Although an uninsured motorist carrier (“UMC”) is entitled to set off the payments made by a workers’ compensation insurer (“WCI”) to the plaintiff from the damages to be paid by the UMC, the determination of how that set off is calculated is crucial for ensuring that the UMC is not providing recovery to the plaintiff that should have been provided by the WCI. By adding a provision to their insurance policies that they will not compensate the claimant for injuries that were compensated or could have been compensated by a WCI, UMCs may be in a better position to set off their damages to a plaintiff by the amount that the plaintiff was entitled to recover from the WCI rather than simply what the plaintiff did in fact recover.1 An insured may have received less than the amount to which she was entitled because she may have settled out of haste in order to receive funds from a WCI or because she choose to receive treatment from a non-workers’ compensation doctor. She even may have planned that the UMC would later pay the remainder of her damages up to the point of permissible coverage.
The relationship between uninsured motorist coverage and workers’ compensation insurance is governed by Fla. Stat. § 627.727. Section (1) of that statute provides:
[t]he coverage [provided by the UMC] described under this section shall be over and above, but shall not duplicate, the benefits available to an insured under any workers’ compensation law, personal injury protection benefits, disability benefits law, or similar law; . . . and such coverage shall cover the difference, if any, between the sum of such benefits and the damages sustained, up to the maximum amount of such coverage provided under this section.2 (emphasis added).

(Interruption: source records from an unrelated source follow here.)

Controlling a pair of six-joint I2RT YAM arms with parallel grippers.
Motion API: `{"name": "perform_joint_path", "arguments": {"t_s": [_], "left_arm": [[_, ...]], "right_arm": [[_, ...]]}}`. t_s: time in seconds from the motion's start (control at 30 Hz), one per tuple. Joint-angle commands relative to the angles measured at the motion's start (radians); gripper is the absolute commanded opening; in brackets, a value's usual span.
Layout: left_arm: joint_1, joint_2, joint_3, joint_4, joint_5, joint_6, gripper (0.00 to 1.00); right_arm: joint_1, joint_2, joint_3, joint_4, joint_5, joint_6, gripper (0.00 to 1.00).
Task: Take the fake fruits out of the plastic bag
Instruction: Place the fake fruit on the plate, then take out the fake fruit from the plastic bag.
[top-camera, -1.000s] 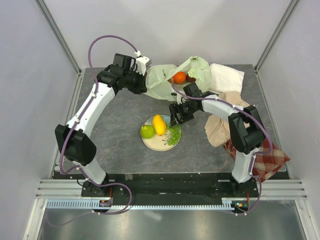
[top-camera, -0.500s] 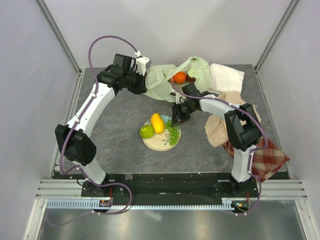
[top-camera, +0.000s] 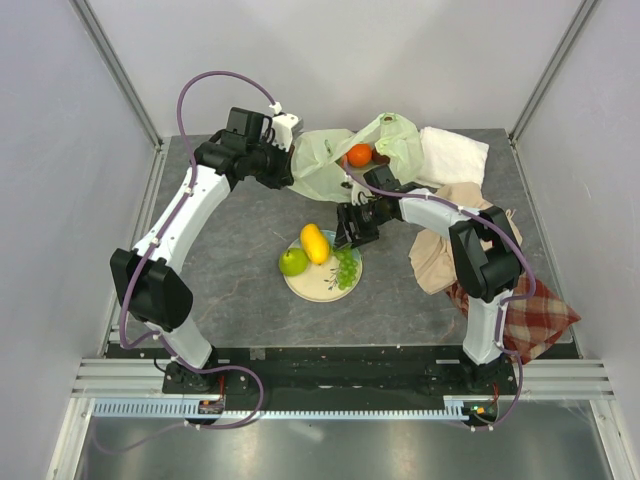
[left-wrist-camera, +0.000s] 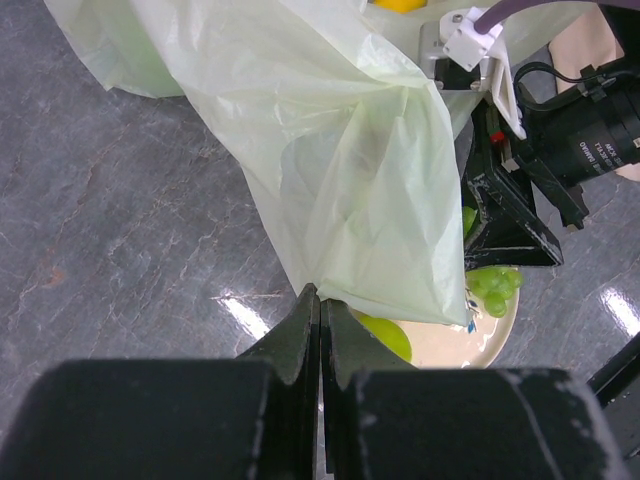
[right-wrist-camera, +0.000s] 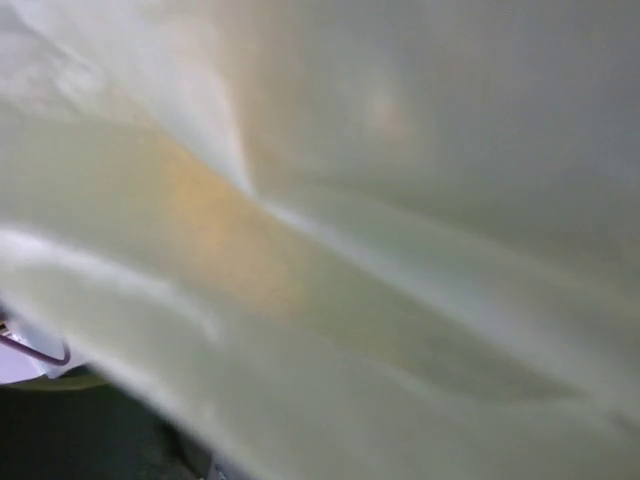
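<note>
I'm reading the left jaws as pressed together on a fold of the plastic bag (left-wrist-camera: 350, 170). They are pinching its edge, and in the left wrist view the film is spreading away from the pinch. The bag is lying at the far middle of the tabletop (top-camera: 225, 270), its mouth gaping toward the right arm. Inside the opening I'm seeing an orange (top-camera: 359, 154) and a dark fruit (top-camera: 381, 157), just beside each other.

3 fruits are already sitting on the plate (top-camera: 300, 287) nearer me. There is a green apple (top-camera: 293, 262), a yellow mango (top-camera: 315, 243) touching it, and green grapes (top-camera: 346, 267) on the plate's right side.

The right jaws are hanging over the plate's far edge, between the grapes and the bag. Their wrist camera is giving me only blurred pale-green film, and the top view is too small to help. So I cannot tell whether they are apart or together.

I'm judging the unloading as partway done, with 3 fruits out and at least 2 in. I can't tell whether more are hiding deeper in the bag.

The next move is calling for the right arm to enter the bag's mouth with its jaws apart. It should settle over the orange and close on the fruit alone, not on the film. Meanwhile the left pinch should be holding the opening wide.
</note>
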Motion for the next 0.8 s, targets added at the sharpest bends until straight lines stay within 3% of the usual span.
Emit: {"name": "perform_joint_path", "arguments": {"t_s": [0.0,0.03,0.07,0.27,0.43,0.57,0.67,0.77], "left_arm": [[-0.009,0.012,0.046,0.018,0.013,0.025,0.02],[-0.009,0.012,0.049,0.018,0.013,0.024,0.01],[-0.009,0.014,0.047,0.018,0.014,0.022,0.02],[-0.009,0.006,0.023,0.019,0.034,0.005,0.02],[-0.009,-0.009,0.010,0.019,0.031,0.001,0.01],[-0.007,-0.018,0.007,0.013,0.003,0.014,0.02],[-0.007,-0.009,0.012,-0.008,-0.004,0.039,0.02],[-0.007,-0.008,0.009,-0.019,-0.007,0.051,0.02]], "right_arm": [[-0.017,-0.041,0.043,-0.024,-0.007,-0.040,0.75],[-0.022,-0.055,0.053,-0.057,-0.007,-0.056,0.82],[-0.026,-0.068,0.073,-0.085,-0.003,-0.076,0.98],[-0.048,-0.138,0.317,-0.360,0.011,-0.313,0.98],[-0.062,-0.180,0.423,-0.345,-0.044,-0.399,0.98],[-0.089,-0.091,0.521,-0.272,-0.079,-0.390,0.90],[-0.141,-0.017,0.599,-0.280,-0.195,-0.360,0.77],[-0.172,0.012,0.592,-0.250,-0.155,-0.357,0.69]]}}
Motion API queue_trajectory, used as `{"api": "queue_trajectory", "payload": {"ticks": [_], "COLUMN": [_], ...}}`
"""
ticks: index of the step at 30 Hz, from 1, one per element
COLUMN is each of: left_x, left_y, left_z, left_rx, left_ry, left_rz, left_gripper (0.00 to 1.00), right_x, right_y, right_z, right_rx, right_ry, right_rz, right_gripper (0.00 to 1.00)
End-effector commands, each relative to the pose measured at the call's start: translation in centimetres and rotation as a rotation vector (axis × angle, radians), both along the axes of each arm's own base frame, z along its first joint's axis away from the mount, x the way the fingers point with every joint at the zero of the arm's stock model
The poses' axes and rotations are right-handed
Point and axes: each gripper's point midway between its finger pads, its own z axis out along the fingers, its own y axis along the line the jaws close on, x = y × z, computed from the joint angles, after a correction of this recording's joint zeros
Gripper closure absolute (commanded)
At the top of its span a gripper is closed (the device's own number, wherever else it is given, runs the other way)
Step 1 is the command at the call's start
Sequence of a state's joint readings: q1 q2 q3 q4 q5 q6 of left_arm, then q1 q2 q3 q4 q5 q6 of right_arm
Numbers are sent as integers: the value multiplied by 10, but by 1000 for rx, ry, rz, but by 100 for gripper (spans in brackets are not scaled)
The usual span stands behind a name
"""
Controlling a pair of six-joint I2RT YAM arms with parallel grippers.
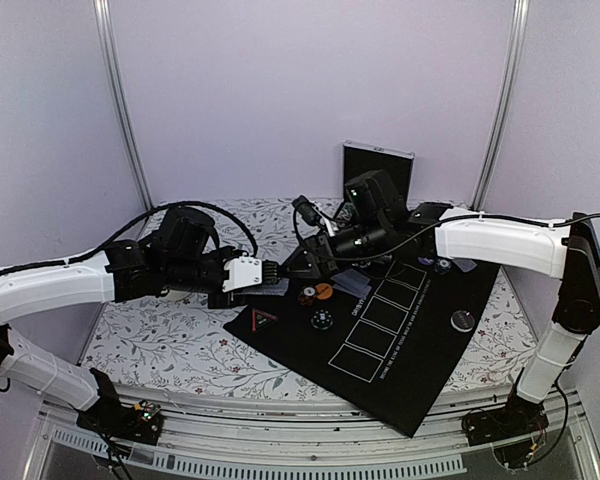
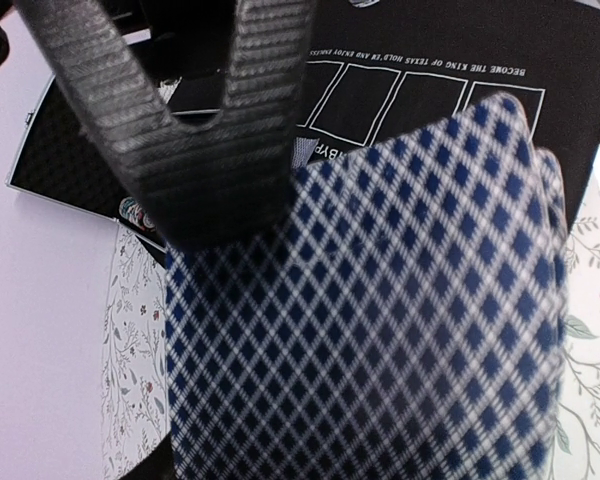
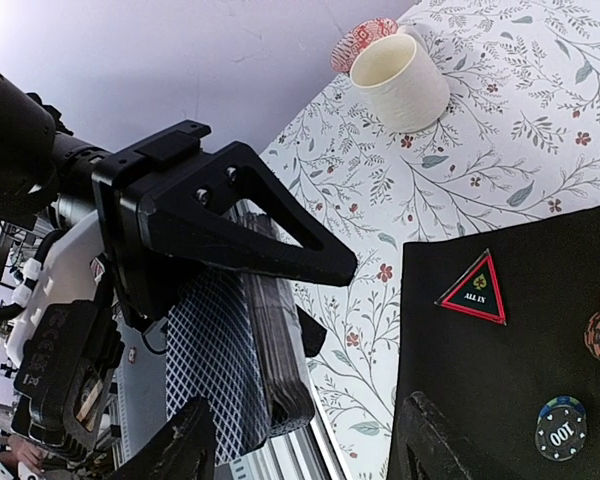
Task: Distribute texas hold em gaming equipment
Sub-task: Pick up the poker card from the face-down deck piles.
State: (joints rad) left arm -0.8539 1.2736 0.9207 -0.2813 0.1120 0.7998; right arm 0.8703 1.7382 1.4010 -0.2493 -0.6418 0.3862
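My left gripper (image 1: 256, 275) is shut on a deck of playing cards (image 1: 276, 279) and holds it on edge above the mat's left end. The deck's blue diamond-patterned back (image 2: 380, 320) fills the left wrist view. My right gripper (image 1: 302, 262) faces the deck from the right, open. In the right wrist view its own jaws (image 3: 305, 408) stand wide apart around the deck's lower edge (image 3: 220, 370). One ribbed finger (image 2: 205, 170) rests at the top card's corner. Poker chips (image 1: 323, 291) (image 1: 321, 320) (image 3: 562, 428) and a red-edged "ALL IN" triangle (image 1: 264, 319) (image 3: 477, 290) lie on the black mat (image 1: 410, 360).
The mat carries a row of white card outlines (image 1: 380, 320). A dark disc (image 1: 464, 320) and further chips (image 1: 442, 265) lie near its right end. A black case (image 1: 377, 165) stands at the back. A cream cup (image 3: 400, 80) sits on the floral cloth (image 1: 160, 340).
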Motion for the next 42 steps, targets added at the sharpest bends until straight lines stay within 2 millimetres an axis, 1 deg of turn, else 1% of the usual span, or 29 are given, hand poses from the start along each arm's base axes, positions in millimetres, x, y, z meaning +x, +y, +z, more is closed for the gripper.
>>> {"api": "queue_trajectory", "payload": {"ticks": [1, 3, 6, 9, 13, 16, 25, 29, 32, 36, 42], "left_x": [-4, -4, -4, -5, -5, -5, -5, -5, -5, -5, -5], "left_y": [-6, -6, -5, -5, -5, -5, -5, -5, -5, -5, -5], "left_z": [13, 12, 13, 13, 12, 12, 13, 13, 13, 13, 13], "left_rx": [-39, -38, -39, -40, -38, -38, -38, -40, -39, -39, -38], "left_ry": [-28, -27, -30, -30, -29, -30, -30, -31, -31, -30, -31], "left_rz": [-20, -21, -19, -20, -21, -21, -21, -21, -22, -21, -21], "left_gripper": [51, 51, 51, 51, 51, 51, 51, 51, 51, 51, 51], "right_x": [3, 4, 5, 4, 5, 4, -1, -1, -2, -2, -2], "right_y": [13, 15, 12, 6, -1, -4, -3, -5, -6, -9, -11], "right_z": [13, 7, 1, 2, 3, 7, 22, 22, 26, 31, 37], "right_rx": [49, 35, -4, -25, -56, -59, -30, -42, -40, -39, -38], "right_ry": [-18, -4, -10, -25, -45, -53, -53, -54, -57, -71, -81], "right_rz": [0, -3, -21, -28, -45, -48, -25, -30, -29, -38, -41], "right_gripper": [36, 36, 36, 42, 47, 52, 68, 75, 82, 95, 98]}}
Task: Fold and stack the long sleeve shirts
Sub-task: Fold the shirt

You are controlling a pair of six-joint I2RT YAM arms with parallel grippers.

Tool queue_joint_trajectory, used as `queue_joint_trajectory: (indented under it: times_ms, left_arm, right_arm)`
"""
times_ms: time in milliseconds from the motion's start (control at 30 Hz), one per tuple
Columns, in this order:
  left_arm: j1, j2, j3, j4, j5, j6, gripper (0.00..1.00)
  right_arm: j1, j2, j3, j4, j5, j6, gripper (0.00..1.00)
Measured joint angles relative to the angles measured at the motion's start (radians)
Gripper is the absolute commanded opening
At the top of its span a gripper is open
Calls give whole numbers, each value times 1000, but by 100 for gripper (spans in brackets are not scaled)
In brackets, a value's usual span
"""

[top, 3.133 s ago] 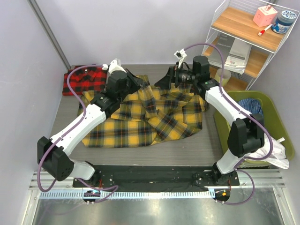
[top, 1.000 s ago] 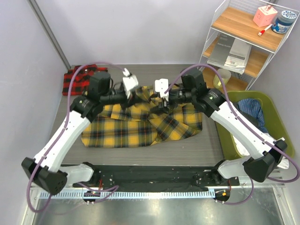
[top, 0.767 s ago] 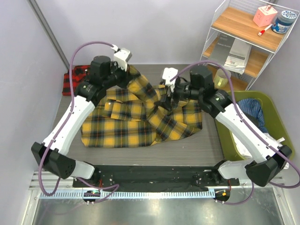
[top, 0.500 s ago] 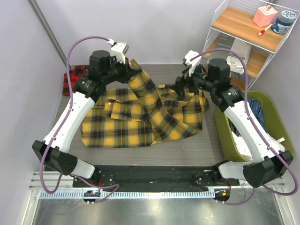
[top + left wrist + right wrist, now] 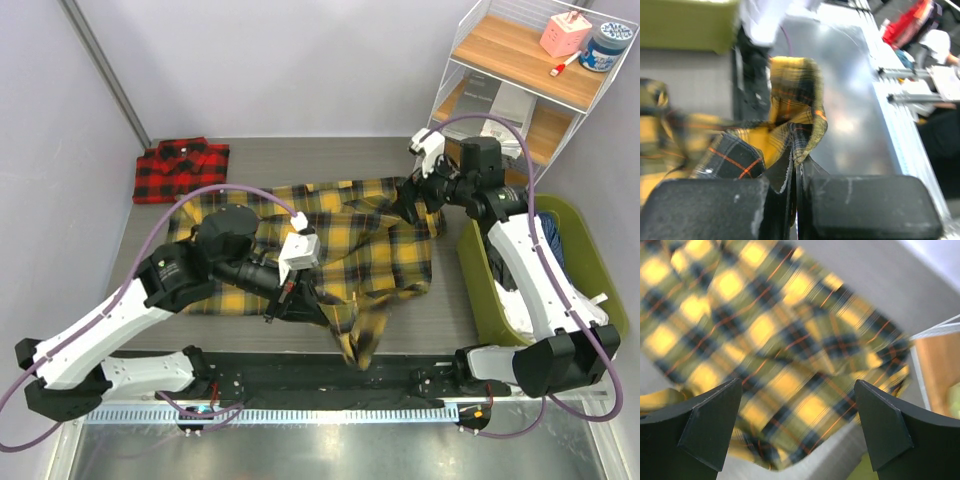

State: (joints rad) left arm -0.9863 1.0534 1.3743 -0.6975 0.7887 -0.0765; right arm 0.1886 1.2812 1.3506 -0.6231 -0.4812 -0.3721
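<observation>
The yellow-and-black long sleeve shirt (image 5: 370, 225) lies spread and rumpled across the middle of the table. My left gripper (image 5: 295, 297) is low near the front and shut on an edge of it. A sleeve (image 5: 355, 340) trails from there over the black base rail. In the left wrist view the plaid cloth (image 5: 792, 125) is pinched in my left gripper (image 5: 796, 175). My right gripper (image 5: 408, 203) hovers open over the shirt's far right corner, holding nothing. The right wrist view shows its fingers (image 5: 707, 422) wide apart above the blurred plaid (image 5: 765, 330). The red-and-black shirt (image 5: 180, 170) lies folded at the far left.
A green bin (image 5: 592, 262) holding blue and white clothes stands at the right edge of the table. A wire shelf unit (image 5: 520, 85) with small items is at the back right. The black base rail (image 5: 250, 372) runs along the front.
My left arm has swung down from the back to the front, dragging the sleeve toward the near edge. My right gripper has opened, let go of the shirt and drawn back to the right.
</observation>
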Motion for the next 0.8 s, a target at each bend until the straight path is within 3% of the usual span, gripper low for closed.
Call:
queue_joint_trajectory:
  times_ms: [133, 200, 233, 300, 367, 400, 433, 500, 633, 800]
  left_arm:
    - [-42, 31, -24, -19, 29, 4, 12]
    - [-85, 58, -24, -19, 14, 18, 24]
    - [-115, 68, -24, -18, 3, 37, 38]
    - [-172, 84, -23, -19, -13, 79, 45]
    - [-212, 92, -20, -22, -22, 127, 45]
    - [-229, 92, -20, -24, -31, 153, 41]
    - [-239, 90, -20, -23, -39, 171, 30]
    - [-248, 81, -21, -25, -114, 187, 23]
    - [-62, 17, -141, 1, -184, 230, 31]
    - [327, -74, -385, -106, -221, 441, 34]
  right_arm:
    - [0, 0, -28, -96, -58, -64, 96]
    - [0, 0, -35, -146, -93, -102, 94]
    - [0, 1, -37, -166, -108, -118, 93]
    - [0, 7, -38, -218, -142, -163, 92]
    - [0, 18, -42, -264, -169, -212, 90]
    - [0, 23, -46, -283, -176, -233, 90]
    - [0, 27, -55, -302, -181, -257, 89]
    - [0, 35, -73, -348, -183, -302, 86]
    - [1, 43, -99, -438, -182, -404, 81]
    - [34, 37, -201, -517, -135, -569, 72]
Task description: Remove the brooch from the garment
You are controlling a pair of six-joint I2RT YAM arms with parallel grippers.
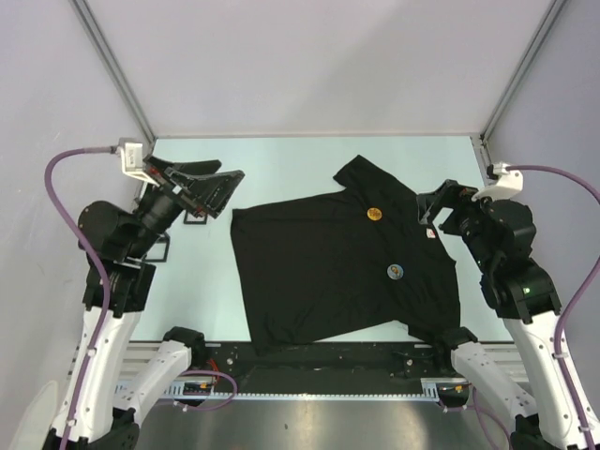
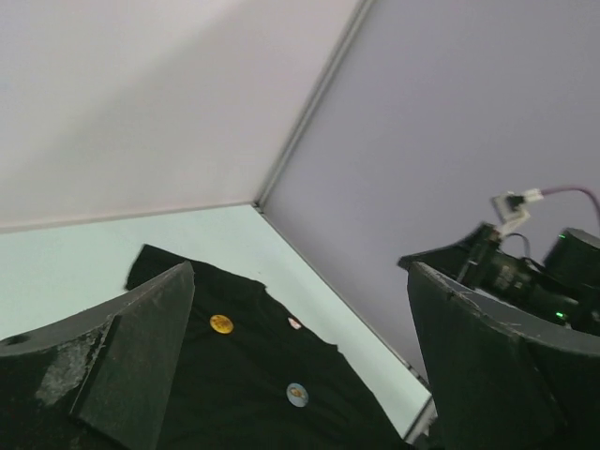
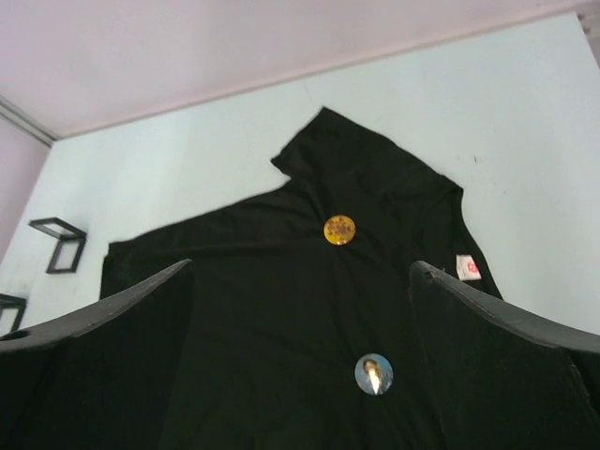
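Top external view: the garment [image 1: 328, 272], a black short-sleeved T-shirt, lies spread flat on the pale table [image 1: 281, 164], right of centre. Two round badges are pinned to it, well apart: a gold brooch [image 1: 374, 214] on the far part and a bluish brooch [image 1: 396, 272] nearer the arms. A red-and-white tag [image 1: 430, 232] shows by the shirt's right edge. The left gripper [image 1: 232, 194] hovers beside the shirt's far-left corner with its jaws wide apart. The right gripper [image 1: 428, 208] hangs above the tag, its jaws likewise spread. Neither gripper holds anything.
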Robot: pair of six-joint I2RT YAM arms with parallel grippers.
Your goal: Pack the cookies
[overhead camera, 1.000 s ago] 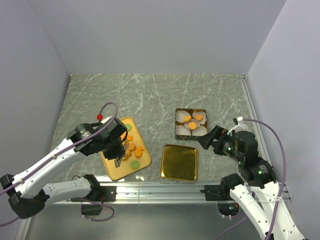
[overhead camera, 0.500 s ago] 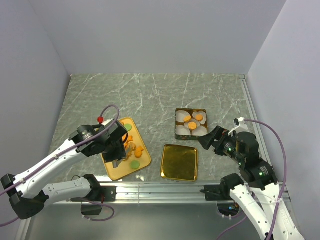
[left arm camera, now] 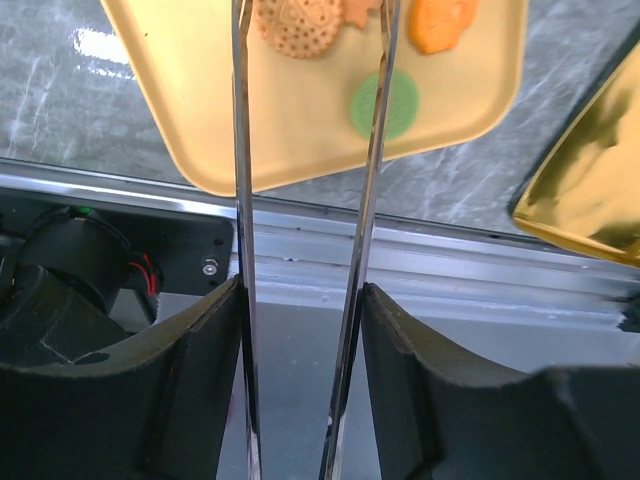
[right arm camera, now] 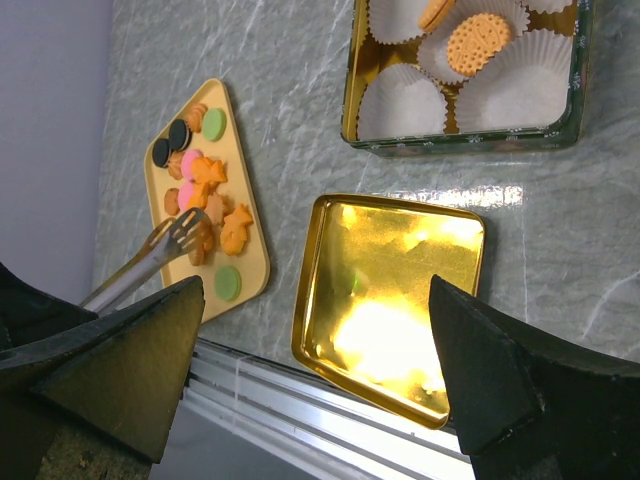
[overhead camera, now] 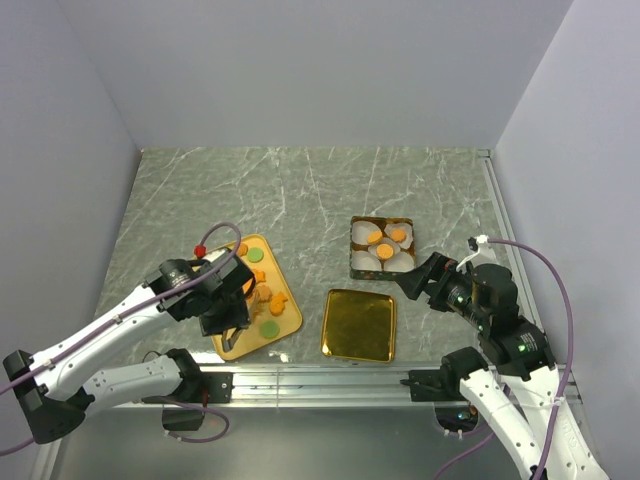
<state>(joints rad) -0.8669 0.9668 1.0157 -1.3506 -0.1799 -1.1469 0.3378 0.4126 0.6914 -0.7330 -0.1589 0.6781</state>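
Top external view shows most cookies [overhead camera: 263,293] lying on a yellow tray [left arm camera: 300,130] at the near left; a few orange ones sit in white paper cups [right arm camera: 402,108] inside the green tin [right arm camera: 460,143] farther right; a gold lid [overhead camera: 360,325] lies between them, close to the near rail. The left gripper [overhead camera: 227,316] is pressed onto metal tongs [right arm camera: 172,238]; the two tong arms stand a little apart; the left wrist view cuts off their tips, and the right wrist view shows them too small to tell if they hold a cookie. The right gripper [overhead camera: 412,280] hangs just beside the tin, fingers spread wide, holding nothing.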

Thus, a UMC is only required to compensate an insured for damages that have not been covered by workers’ compensation benefits or similar law. Florida courts have found that payments by a UMC to the insured are to be reduced by the present workers’ compensation benefits that have been paid or are due and payable.3 Thus, an insured may settle for a lower amount to receive funds immediately and then seek full damages from a UMC. Additionally, an insured could seek medical treatment from a non-workers’ compensation doctor and then seek have UMC cover those costs when she could have been treated by a doctor who would have been paid for by a WCI. In so doing, the insured would claim that only the amount received, rather than the larger amount that could have been received, should be set off as the higher amount is no longer “available” under Fla. Stat. § 627.727, despite the fact that it had been available.
In USAA Cas. Ins. Co. v. McDermott, the Second District Court of Appeals for the State of Florida found that a UMC that provided coverage for a police officer injured in a car accident involving a fleeing suspect was not entitled to set off workers’ compensation benefits that were likely payable to the officer in the future.4 In finding that the UMC was not entitled to a setoff of workers’ compensation benefits likely payable in the future, the court noted that the insurance policy did not contain a provision that entitled the UMC to set off such benefits.5 The court suggested that such a provision would permit the UMC to set off future benefits so long as the provision did not run afoul of the statutory scheme created by Fla. Stat. § 627.727 or run contrary to Florida public policy.6
A provision in a UMC’s insurance policy that states that the UMC will be entitled to a setoff of the workers’ compensation benefits that are or were available to the insured may be enforceable because such a provision should be compatible with both Florida statutes and public policy. First, policy language that would permit the UMC to setoff workers’ compensation benefits that “were available” would closely mimic the language already present in Fla. Stat. § 627.727. Importantly, the language in Fla. Stat. § 627.727 focuses on availability of the benefits but does not specify when those benefits are to be available, i.e. in the past or in the future. There is even an argument to be made that a contract provision would not be necessary to setoff benefits that had been available but not received because of the temporally ambiguous “available” language contained in Fla. Stat. § 627.727. A clear contractual provision, however, would be more likely to succeed than an argument only based on the statutory language.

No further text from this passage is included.